**Task directions**:
Please repeat, unchanged, the lines at the top of the listing below, ending with the one that has "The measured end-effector".

■ ■ ■

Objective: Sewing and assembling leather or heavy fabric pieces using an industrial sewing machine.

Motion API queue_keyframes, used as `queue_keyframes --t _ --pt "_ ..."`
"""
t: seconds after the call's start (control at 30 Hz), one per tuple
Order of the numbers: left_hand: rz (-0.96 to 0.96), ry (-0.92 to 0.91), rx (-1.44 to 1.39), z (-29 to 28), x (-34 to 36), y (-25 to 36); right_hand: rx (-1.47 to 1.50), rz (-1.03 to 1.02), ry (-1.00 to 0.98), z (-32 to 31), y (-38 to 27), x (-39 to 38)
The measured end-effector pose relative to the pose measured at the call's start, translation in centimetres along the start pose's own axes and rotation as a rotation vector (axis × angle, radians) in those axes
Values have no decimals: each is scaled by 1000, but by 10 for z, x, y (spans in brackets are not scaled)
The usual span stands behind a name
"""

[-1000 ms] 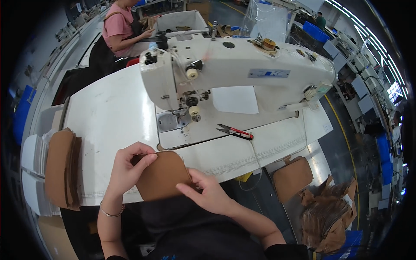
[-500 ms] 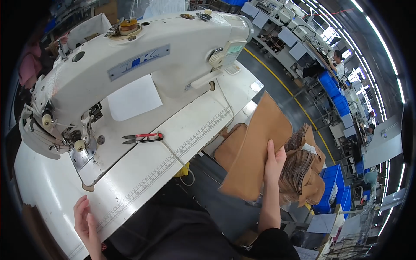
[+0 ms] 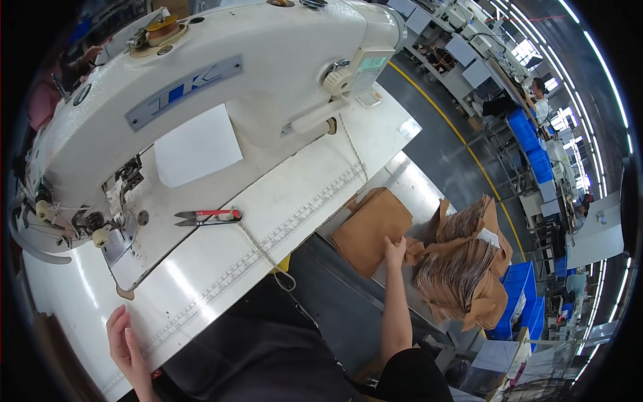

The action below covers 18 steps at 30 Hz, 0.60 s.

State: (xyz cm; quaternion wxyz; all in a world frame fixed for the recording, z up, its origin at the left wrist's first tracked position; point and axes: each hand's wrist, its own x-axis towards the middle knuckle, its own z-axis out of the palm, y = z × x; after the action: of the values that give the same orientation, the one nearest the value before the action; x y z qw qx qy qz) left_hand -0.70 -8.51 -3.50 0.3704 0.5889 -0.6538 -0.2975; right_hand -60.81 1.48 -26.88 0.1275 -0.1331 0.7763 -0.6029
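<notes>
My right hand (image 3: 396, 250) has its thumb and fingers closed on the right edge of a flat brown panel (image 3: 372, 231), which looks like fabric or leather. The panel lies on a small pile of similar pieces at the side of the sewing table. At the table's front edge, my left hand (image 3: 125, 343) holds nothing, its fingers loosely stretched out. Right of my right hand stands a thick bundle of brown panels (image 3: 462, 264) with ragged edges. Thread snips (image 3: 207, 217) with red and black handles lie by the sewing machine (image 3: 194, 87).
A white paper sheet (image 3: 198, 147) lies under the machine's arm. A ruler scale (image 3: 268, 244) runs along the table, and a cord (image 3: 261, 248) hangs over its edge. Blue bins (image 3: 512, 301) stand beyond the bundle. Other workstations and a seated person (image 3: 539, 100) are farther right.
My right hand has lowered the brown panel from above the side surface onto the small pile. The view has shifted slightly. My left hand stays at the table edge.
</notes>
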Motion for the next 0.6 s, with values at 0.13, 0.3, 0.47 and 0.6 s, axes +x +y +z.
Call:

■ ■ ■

**Your solution**:
Objective: Sewing and assembling leather or heavy fabric pieces using an industrial sewing machine.

Motion API queue_keyframes, used as `queue_keyframes --t _ --pt "_ ..."`
"""
t: seconds after the call's start (control at 30 Hz), one per tuple
Order of the numbers: left_hand: rz (-0.96 to 0.96), ry (-0.92 to 0.91), rx (-1.44 to 1.39), z (-29 to 28), x (-34 to 36), y (-25 to 36); right_hand: rx (-1.47 to 1.50), rz (-1.03 to 1.02), ry (-1.00 to 0.98), z (-32 to 31), y (-38 to 27), x (-39 to 38)
The measured end-effector pose relative to the pose measured at the call's start, translation in centimetres along the start pose's own axes and rotation as a rotation vector (axis × angle, radians) in those axes

None of the exercise remains to be done.